Las gratitudes. Delphine de Vigan.
**************
Por fin han llegado las cajas de la mudanza y ahora tenemos una habitación llena de ellas, que están numeradas y todo, pero ¿cómo vas a seguir un orden al abrirlas, si se colocaron en el camión sin orden ninguno y del mismo modo están ahora apiladas, que da pereza solo de mirarlas? Las primeras que hemos abierto son las que están al frente y pesan poco. Ahora tenemos un robot de cocina que nada más verlo supe que no justifica el espacio que ocupa, la ropa de bebé de la que no he sido capaz de desprenderme y un montón de rotuladores, acuarelas, post-it, folios de colores, libretas con lomos floreados, tinteros y demás útiles que rescaté del despacho. También la cafetera, que era lo más urgente y que estaba casi al fondo, que es donde suele estar lo que vale la pena. Esto último pasa con las cosas y con las personas.
Sospecho que, a pesar de lo estrictos que fuimos con la selección, algunas de las cosas que hemos traído se han convertido en inútiles en el trayecto. El tiempo y la distancia consiguen que mucho de lo que un día fue imprescindible, se torne dudosamente práctico o incluso absurdo. Pero ese último viaje es inevitable antes de desprenderse de lo que un día se quiso.
Como desde que llegamos no hemos dejado casi nunca la casa sola, por si de repente llegaban nuestras cosas y porque las que hemos comprado aquí, iban llegando con cuentagotas, no hemos disfrutado mucho de la ciudad. El martes pasado tuvimos que hacer unas gestiones y aprovechamos para dar un paseo y acabar la mañana tomando unos pinchos. Esa fue nuestra comida, porque nos apeteció y porque los forasteros, ya se sabe, no seguimos las normas. Me ahorré de cocinar, a pesar de que cada vez le estoy tomando más gusto, sobre todo ahora que me ha dado por explorar la comida asiática. El gusto por la novedad también es propio del ser humano, sea cual sea su condición, que yo no sé en qué estaba pensando el que dijo aquello de “más vale malo conocido…”.

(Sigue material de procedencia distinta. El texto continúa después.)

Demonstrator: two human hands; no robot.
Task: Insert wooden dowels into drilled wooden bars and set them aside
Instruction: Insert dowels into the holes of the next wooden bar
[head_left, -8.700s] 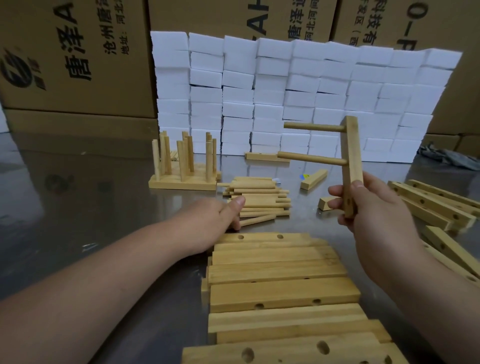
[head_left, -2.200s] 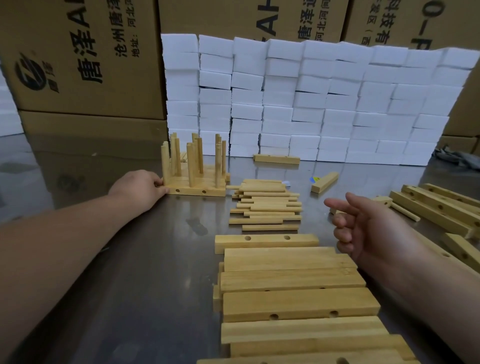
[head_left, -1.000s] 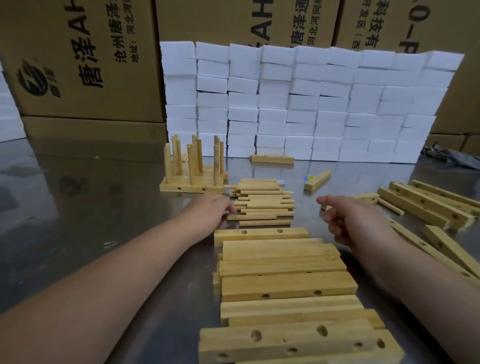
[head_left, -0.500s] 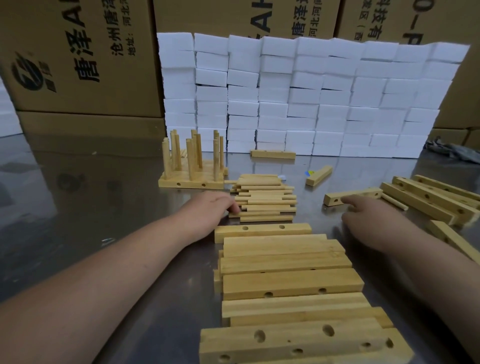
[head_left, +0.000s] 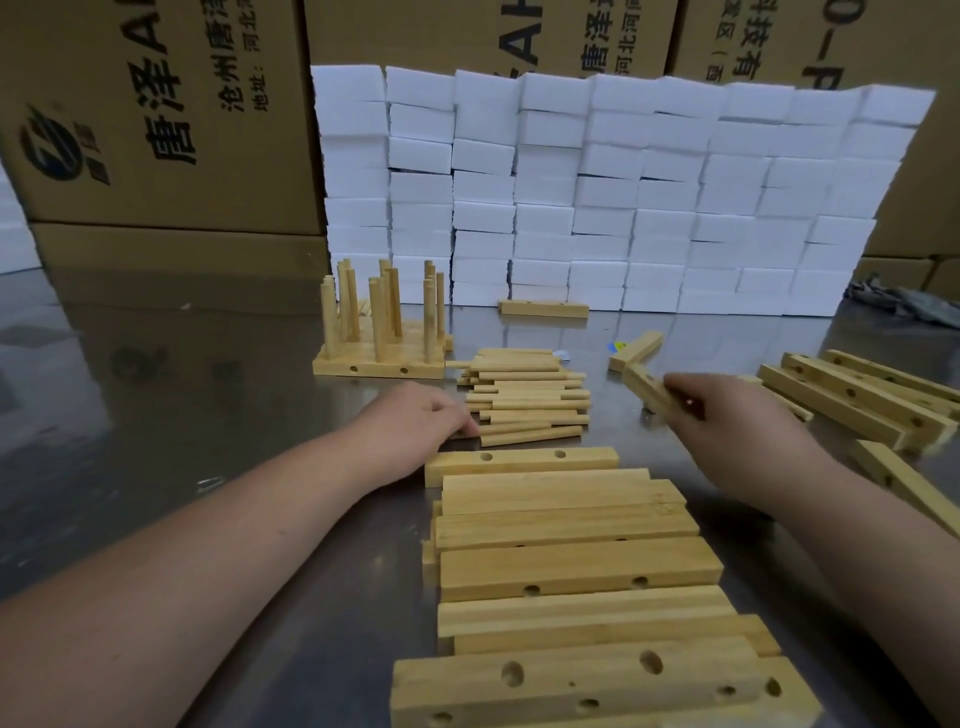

En los quince días que hace que no paso por aquí he leído bastante -es lo que tiene pasarse el día esperando- y he acabado «Feria«, de Ana Iris Simón, que mira que me ha gustado, pero los libros son como todo, su valor depende del contexto y al acabarlo leí “Las gratitudes” de Delphine de Vigan y entonces Feria y todos los anteriores de este año -salvo, quizás, El año del pensamiento mágico, de Joan Didion, que llegó a mis manos cuando debía, ni antes de tiempo, ni después-, quedaron oscurecidos. “Las gratitudes” es de esas novelas que una lee de ciento en viento y que te dan más alas que ninguna bebida energética. Dicen que deprime un poco, pero a mí me produjo una alegría inmensa leerlo, porque pone en valor el agradecimiento y eso es importante. El que agradece no solo reconoce el grandeza de la ayuda del otro, el agradecimiento implica un compromiso para con él, un “yo también estoy aquí para ti”. El desagradecido no es que no sea vulnerable, es que evita comprometerse, por puro egoísmo o por pura inmadurez, quién sabe…
Ahora estoy leyendo un libro técnico en inglés, por practicar el idioma y porque pronto será Sant Jordi y ando buscando libros para comprar ese día, que es una de las fiestas que pienso celebrar aquí, como si estuviese todavía allí.
Y esto es todo por hoy. Ahora voy a tomarme el segundo café y a seguir desmontando cajas. La foto es de ma soeur Thérèse, que ama viajar y, por suerte, compartir sus viajes conmigo.